Marcher!
Une belle plume que Sylvain Tesson, figure romantique moderne du voyageur sans moteur. Il utilise ses pieds (en marchant ou pédalant) et accessoirement ceux des autres (du cheval par exemple) pour parcourir le monde. L'Asie, pour l'essentiel.
Pourquoi ce mouvement inlassable? Sylvain Tesson répond dans un entretien découvert au hasard de mes (pauvres) voyages virtuels:
"Quand on abat les kilomètres avec sa propre force, sa propre énergie, on a un autre rapport au monde extérieur. Comme ça vous coûte, vous l’appréciez davantage. J’ai une grande force vitale et parfois je me sens comme un lion en cage entre quatre murs. Quand je marche dans les steppes pendant dix heures, je canalise cette énergie, mon corps est employé à quelque chose. Il y a une harmonie de la marche. La marche irrigue le cerveau, éloigne de la suralimentation, de la surinformation qui nous polluent. Il vous vient tout à coup des pensées qui sont des fulgurances, qui ne vous viendraient jamais le cul à votre table de travail. Il y a une écriture et une inspiration du mouvement nomade. Pourquoi les philosophes marchaient-ils ? Je suis sûr qu’il y a une raison neurobiologique. L’effort physique crée des étincelles grâce à la circulation du sang. Je prends mes notes le soir au bivouac. Pendant la journée, je sais que j’ai rendez-vous avec cette heure d’écriture. C’est un moyen formidable de retenir la fuite du temps. Penser à cette page blanche vous oblige à mieux écouter ce qu’on vous dit, à mieux regarder ce qu’il y a autour de vous, à vivre plus densément. La solitude, infiniment propice à l'écriture, est une façon magnifique pour le voyageur de mieux sentir, capter, rencontrer. Ce que vous avez en vous, vous le perdez un peu en le racontant aux autres." (Source)

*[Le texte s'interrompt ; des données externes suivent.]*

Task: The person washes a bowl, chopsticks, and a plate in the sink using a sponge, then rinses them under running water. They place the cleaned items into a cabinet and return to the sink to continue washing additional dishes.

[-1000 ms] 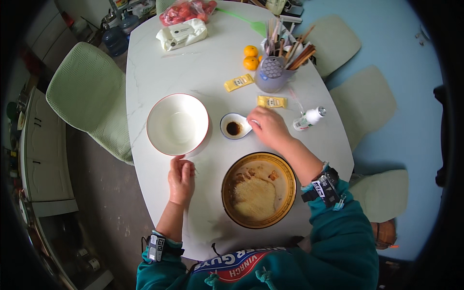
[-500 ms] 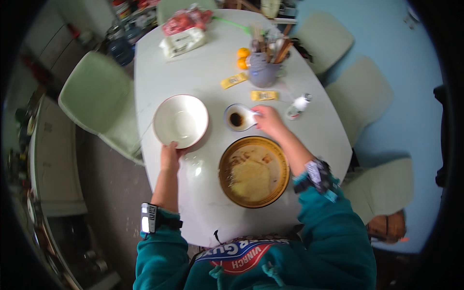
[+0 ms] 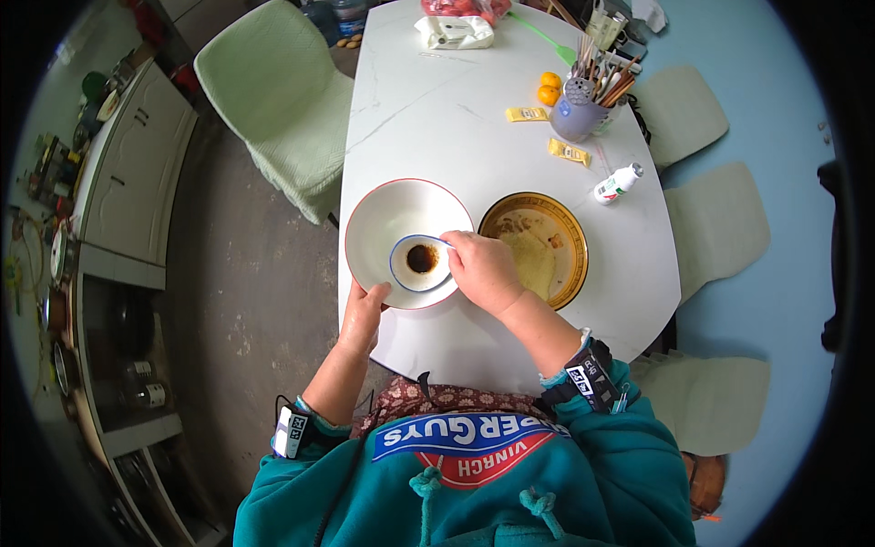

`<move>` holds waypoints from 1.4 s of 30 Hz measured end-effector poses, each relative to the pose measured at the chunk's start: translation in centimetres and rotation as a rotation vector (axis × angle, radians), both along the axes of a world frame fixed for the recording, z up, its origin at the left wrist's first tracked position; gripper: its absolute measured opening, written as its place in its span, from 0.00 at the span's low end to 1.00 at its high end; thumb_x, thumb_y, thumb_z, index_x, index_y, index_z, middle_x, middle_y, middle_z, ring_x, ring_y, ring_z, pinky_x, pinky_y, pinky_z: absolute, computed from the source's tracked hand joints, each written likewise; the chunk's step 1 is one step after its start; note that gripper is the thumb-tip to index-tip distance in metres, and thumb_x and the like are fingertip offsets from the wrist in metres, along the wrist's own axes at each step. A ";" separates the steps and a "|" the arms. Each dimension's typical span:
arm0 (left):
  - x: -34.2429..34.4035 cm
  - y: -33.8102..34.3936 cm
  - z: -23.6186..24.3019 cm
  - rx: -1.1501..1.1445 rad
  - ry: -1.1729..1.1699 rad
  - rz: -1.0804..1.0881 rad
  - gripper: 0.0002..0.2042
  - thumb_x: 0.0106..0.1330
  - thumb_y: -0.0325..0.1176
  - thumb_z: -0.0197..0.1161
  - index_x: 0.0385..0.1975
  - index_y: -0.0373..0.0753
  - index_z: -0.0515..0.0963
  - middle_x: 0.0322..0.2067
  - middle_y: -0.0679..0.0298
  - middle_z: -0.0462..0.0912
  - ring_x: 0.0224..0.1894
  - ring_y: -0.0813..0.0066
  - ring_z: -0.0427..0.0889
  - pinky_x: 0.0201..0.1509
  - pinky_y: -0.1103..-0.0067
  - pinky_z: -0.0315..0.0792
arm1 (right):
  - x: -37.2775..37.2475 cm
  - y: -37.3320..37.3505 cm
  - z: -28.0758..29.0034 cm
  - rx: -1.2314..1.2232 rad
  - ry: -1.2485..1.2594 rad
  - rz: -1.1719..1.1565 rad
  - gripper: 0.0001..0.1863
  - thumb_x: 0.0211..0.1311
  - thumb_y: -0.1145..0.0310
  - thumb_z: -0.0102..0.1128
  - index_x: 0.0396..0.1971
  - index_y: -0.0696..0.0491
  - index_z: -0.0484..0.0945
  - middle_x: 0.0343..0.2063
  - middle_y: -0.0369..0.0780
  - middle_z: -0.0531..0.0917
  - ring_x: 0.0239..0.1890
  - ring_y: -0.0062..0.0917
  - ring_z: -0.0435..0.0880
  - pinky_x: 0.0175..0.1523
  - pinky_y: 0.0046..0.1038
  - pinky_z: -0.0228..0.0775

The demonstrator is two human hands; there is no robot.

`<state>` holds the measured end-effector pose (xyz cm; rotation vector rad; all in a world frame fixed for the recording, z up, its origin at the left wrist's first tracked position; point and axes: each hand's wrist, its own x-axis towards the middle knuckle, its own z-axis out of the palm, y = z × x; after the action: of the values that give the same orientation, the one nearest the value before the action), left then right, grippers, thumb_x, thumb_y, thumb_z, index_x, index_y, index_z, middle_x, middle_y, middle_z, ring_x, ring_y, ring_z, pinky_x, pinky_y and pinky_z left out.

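My left hand (image 3: 362, 315) holds the near rim of a large white bowl (image 3: 383, 214) with a red edge, its thumb over the rim. Closed on the right side of a small blue-rimmed white bowl (image 3: 398, 270), my right hand (image 3: 481, 269) keeps it above the large bowl. Dark brown liquid (image 3: 422, 259) lies in the small bowl, which looks slightly tilted. My fingers hide its right edge. To the right sits a brown-patterned yellow bowl (image 3: 581, 251) holding a pale, wet mass (image 3: 529, 260); my right hand and forearm overlap its near left side.
Farther right stands a white bottle (image 3: 618, 184). Beyond are two yellow packets (image 3: 570, 151), two oranges (image 3: 549, 95) and a grey-purple holder (image 3: 576, 122) with chopsticks and utensils. A white soft pack (image 3: 454, 33) lies at the table's far end. Green chairs (image 3: 273, 100) flank the table.
My right hand has brought the small bowl left from beside the large bowl to above it. The large bowl is nearer to me and closer to the yellow bowl. The view has shifted.
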<state>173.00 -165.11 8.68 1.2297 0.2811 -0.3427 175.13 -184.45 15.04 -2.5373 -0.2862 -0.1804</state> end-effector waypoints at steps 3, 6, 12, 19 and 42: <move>-3.4 0.9 -0.4 -0.009 -0.001 0.035 0.27 0.54 0.26 0.50 0.57 0.37 0.57 0.47 0.60 0.71 0.47 0.69 0.73 0.48 0.73 0.71 | -2.3 1.0 -0.1 -0.057 0.056 0.088 0.09 0.53 0.72 0.53 0.35 0.53 0.76 0.29 0.42 0.79 0.29 0.38 0.79 0.34 0.34 0.72; -6.9 1.2 -1.3 0.026 0.058 0.133 0.24 0.54 0.26 0.52 0.54 0.36 0.61 0.45 0.60 0.72 0.45 0.69 0.75 0.46 0.74 0.72 | -4.6 0.0 0.2 -0.041 -0.077 0.166 0.09 0.54 0.71 0.54 0.36 0.54 0.75 0.31 0.42 0.77 0.33 0.36 0.78 0.37 0.33 0.71; -17.1 3.0 -2.3 -0.034 0.099 0.408 0.22 0.53 0.25 0.53 0.51 0.34 0.64 0.45 0.59 0.73 0.45 0.69 0.74 0.47 0.76 0.70 | -8.2 -13.2 -1.9 0.143 -0.433 -0.244 0.19 0.54 0.73 0.54 0.48 0.59 0.67 0.45 0.46 0.72 0.49 0.36 0.70 0.54 0.34 0.62; -30.4 2.2 -1.3 -0.092 0.078 0.712 0.24 0.53 0.24 0.53 0.53 0.33 0.61 0.47 0.57 0.70 0.47 0.65 0.73 0.50 0.70 0.70 | -10.7 -19.5 -10.5 1.556 0.640 -0.264 0.15 0.59 0.65 0.50 0.42 0.58 0.70 0.38 0.44 0.77 0.41 0.34 0.78 0.52 0.41 0.68; -60.6 3.0 -3.8 -0.214 -0.047 1.201 0.23 0.52 0.25 0.53 0.51 0.33 0.64 0.45 0.57 0.74 0.44 0.63 0.76 0.46 0.68 0.73 | -19.0 -14.3 -14.9 1.829 0.517 -0.193 0.15 0.54 0.70 0.51 0.38 0.66 0.69 0.36 0.48 0.76 0.41 0.37 0.75 0.52 0.38 0.70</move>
<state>112.44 -162.12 4.90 0.6840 0.8495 0.6787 156.16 -198.71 0.18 -0.7136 0.2721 0.1300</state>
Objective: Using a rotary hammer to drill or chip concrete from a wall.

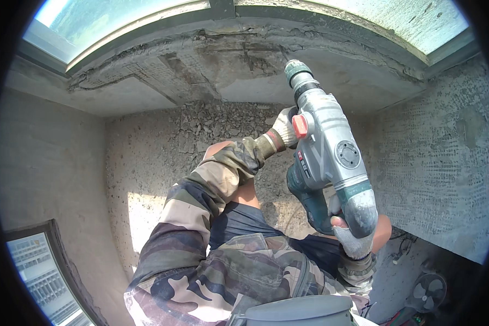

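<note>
A grey and dark-green rotary hammer drill (331, 141) with a red knob fills the space right of centre, its chuck end tipped up toward the wall below the window. My left hand (286, 127), in a whitish knit glove, is closed on the front of the drill beside the red knob; its fingertips are hidden behind the tool. Wrapped round the rear handle is my gloved right hand (353, 239), with a bare fingertip showing. Beyond the chuck, the thin bit meets a strip of broken plaster (244, 51) on the wall.
Rubble (217, 125) lies on the floor along the wall's foot. A window frame (223, 10) runs above the chipped strip. Rough wall (434, 163) stands close on the right, smooth wall (49, 157) on the left. A small fan (428, 292) and cables sit at the lower right.
</note>
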The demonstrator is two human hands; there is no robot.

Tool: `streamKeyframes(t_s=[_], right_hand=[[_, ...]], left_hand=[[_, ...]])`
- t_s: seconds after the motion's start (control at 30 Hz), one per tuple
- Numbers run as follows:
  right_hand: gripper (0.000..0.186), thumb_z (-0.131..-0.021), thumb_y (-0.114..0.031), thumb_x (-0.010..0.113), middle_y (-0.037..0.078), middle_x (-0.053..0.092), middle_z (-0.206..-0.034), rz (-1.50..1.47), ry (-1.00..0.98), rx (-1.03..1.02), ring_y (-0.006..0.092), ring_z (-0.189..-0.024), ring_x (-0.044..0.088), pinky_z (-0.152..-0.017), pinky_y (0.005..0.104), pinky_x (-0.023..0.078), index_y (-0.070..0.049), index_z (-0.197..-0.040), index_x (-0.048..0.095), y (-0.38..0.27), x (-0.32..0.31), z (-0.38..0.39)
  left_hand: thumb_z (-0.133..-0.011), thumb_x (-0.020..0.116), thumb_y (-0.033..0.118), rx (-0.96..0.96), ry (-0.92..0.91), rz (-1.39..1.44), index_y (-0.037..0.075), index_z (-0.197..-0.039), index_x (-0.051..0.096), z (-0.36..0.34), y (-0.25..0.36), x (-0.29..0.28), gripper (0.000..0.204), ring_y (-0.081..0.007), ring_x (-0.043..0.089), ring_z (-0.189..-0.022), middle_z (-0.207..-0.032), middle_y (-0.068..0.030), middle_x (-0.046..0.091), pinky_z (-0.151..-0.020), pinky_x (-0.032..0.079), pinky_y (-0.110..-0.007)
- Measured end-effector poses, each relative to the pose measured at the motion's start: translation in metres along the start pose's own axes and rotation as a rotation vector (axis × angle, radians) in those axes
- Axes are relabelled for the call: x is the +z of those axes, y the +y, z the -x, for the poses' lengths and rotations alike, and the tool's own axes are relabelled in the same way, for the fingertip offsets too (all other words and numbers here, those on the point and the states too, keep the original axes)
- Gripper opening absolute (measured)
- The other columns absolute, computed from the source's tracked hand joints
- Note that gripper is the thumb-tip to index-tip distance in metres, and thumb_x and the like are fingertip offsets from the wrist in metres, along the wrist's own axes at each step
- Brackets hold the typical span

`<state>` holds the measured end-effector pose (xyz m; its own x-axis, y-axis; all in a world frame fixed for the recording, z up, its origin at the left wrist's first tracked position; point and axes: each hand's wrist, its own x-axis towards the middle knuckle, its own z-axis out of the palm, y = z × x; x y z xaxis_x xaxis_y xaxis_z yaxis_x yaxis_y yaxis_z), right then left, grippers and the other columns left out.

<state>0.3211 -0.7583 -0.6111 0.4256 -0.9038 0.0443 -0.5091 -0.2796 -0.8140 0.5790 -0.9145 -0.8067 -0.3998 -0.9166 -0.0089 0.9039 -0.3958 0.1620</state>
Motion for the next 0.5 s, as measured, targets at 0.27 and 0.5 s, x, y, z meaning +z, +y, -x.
streamKeyframes(t_s=[0.27, 0.5], right_hand=[[0.079, -0.076, -0.046, 0.077, 0.017, 0.047, -0.136, 0.758, -0.149, -0.061, 0.0321, -0.113, 0.056, -0.091, 0.0440, 0.047, -0.008, -0.137, 0.045, -0.052, 0.004, -0.006], [0.063, -0.073, -0.033, 0.083, 0.014, 0.061, -0.107, -0.008, -0.164, 0.236, 0.0206, -0.092, 0.062, -0.077, 0.0355, 0.050, -0.003, -0.121, 0.055, -0.122, -0.014, -0.077]], left_hand=[[-0.094, 0.060, 0.018, 0.376, -0.281, -1.091, 0.007, -0.145, 0.043, -0.011, 0.017, -0.009, 0.055, -0.0269, 0.047, -0.134, -0.144, -0.0146, 0.050, -0.112, 0.039, -0.038], [-0.098, 0.057, 0.021, 0.283, -0.289, -0.655, 0.009, -0.142, 0.045, -0.019, 0.013, 0.012, 0.047, -0.0215, 0.050, -0.130, -0.141, -0.0116, 0.052, -0.111, 0.041, -0.036]])
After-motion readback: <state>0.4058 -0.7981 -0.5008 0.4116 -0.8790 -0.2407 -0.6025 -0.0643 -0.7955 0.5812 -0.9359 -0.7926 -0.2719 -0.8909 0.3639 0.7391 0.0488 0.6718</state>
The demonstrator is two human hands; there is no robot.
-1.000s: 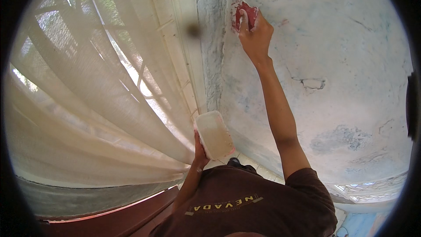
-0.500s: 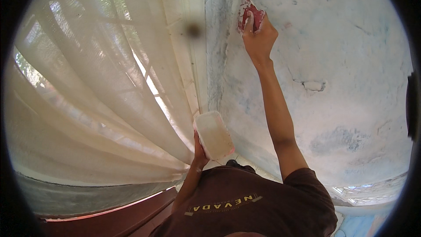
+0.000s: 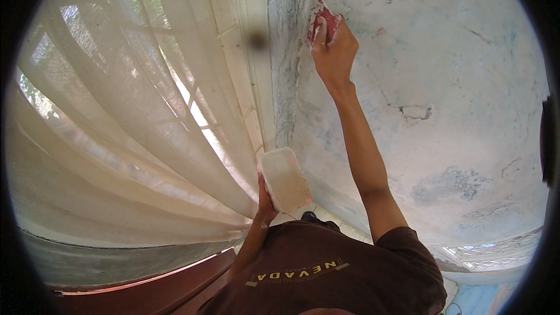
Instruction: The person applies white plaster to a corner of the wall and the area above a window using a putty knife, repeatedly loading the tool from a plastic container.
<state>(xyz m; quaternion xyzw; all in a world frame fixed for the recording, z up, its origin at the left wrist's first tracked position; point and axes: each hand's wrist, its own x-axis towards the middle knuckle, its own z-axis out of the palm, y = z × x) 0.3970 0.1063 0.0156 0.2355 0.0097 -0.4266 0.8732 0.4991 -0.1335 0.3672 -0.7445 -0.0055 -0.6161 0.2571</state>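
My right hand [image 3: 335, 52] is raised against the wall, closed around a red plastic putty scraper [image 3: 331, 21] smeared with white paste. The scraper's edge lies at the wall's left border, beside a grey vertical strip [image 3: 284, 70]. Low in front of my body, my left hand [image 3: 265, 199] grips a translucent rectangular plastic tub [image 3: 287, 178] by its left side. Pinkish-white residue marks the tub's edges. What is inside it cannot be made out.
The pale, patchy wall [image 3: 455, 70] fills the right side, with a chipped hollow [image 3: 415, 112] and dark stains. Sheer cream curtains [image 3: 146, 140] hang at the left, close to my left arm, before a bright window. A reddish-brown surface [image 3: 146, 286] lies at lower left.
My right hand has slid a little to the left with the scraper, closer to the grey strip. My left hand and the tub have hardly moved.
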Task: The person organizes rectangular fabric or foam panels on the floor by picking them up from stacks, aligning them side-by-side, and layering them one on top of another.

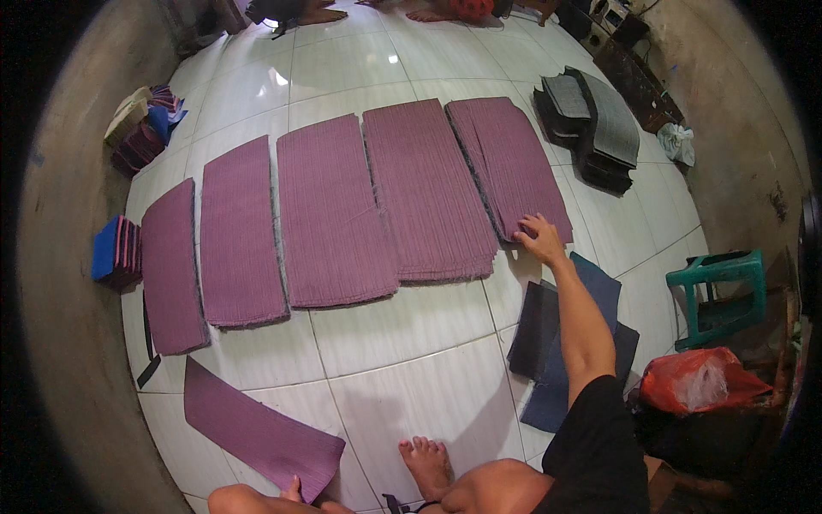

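Note:
My right hand (541, 242) reaches to the near edge of the rightmost stack of purple ribbed fabric pieces (505, 158). Its fingers are bent and apart, resting on the top piece, whose layers fan out slightly. Low in the view, part of my left hand (294, 489) shows with a finger or thumb over the near end of a single purple fabric piece (257, 417); the rest of that hand is hidden. Four more purple stacks run leftward in a row, among them a wide stack (428, 188), a middle stack (334, 214) and the leftmost stack (174, 270).
Dark blue and black fabric pieces (569, 360) lie beneath my right forearm. Grey stacks (608, 120) stand at the far right, near a green stool (723, 291) and a red plastic bag (698, 381). Blue and pink bundles (116, 248) line the left wall. Other people's feet (321, 15) show at the back.

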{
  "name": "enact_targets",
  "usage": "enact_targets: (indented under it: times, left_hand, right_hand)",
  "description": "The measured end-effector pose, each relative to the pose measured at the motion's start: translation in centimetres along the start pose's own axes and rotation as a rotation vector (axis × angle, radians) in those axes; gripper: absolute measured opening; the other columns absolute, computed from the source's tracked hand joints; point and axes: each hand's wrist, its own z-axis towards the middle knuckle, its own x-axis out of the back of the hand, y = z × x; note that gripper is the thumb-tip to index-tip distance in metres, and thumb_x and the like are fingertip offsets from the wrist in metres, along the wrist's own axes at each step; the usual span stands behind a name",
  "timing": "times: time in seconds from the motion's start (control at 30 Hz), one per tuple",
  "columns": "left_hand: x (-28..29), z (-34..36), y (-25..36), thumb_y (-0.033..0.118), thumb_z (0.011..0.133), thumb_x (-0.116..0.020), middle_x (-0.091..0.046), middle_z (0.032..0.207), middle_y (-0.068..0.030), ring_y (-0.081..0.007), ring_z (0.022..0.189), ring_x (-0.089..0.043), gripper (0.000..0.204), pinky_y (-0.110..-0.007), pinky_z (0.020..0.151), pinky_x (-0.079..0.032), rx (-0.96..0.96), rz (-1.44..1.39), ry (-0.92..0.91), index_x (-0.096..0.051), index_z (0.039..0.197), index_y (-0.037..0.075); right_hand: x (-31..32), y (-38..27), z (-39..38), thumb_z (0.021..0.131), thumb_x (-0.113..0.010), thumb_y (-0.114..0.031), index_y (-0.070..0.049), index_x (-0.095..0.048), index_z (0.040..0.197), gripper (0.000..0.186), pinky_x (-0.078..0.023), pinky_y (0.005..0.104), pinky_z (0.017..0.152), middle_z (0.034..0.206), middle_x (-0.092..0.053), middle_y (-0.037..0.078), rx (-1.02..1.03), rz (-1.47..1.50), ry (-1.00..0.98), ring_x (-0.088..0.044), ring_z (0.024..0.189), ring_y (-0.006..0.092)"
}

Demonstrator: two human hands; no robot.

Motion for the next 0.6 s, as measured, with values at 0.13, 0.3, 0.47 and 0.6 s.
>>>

Je le confesse: j'envie Sylvain Tesson. Oui, le sentiment est bas et le péché capital. A l'heure ou le Vatican en révise à la hausse sa liste officielle, je vais m'en tenir à l'ancienne tradition (Dieu merci!) et ajouter la gourmandise à mon sac à dos pour l'enfer. Je vais savourer avec vous trois phrases du Petit traité sur l'immensité du monde. Trois petites phrases d'une saveur exquise qui réveillent en moi un bouillonnement venu du fond des âges:
"Comment se fatiguerait-on des échos païens soulevés sous les nefs tropicales par le cantique permanent de la sève et du sang. La jungle est la plus puissante des hérésies, l'arbre, le meilleur refuge pour les fées répudiées. Voilà pourquoi en Europe celui qui tenait le goupillon n'a jamais eu cognée bien loin (Petit traité sur l'immensité du monde Editions des Equateurs, 2005, p.35).
ça vous étonne tant que ça, vous, que Sylvain Tesson soit dans le comité de soutien de l'Institut de recherche sur les expériences extraordinaires?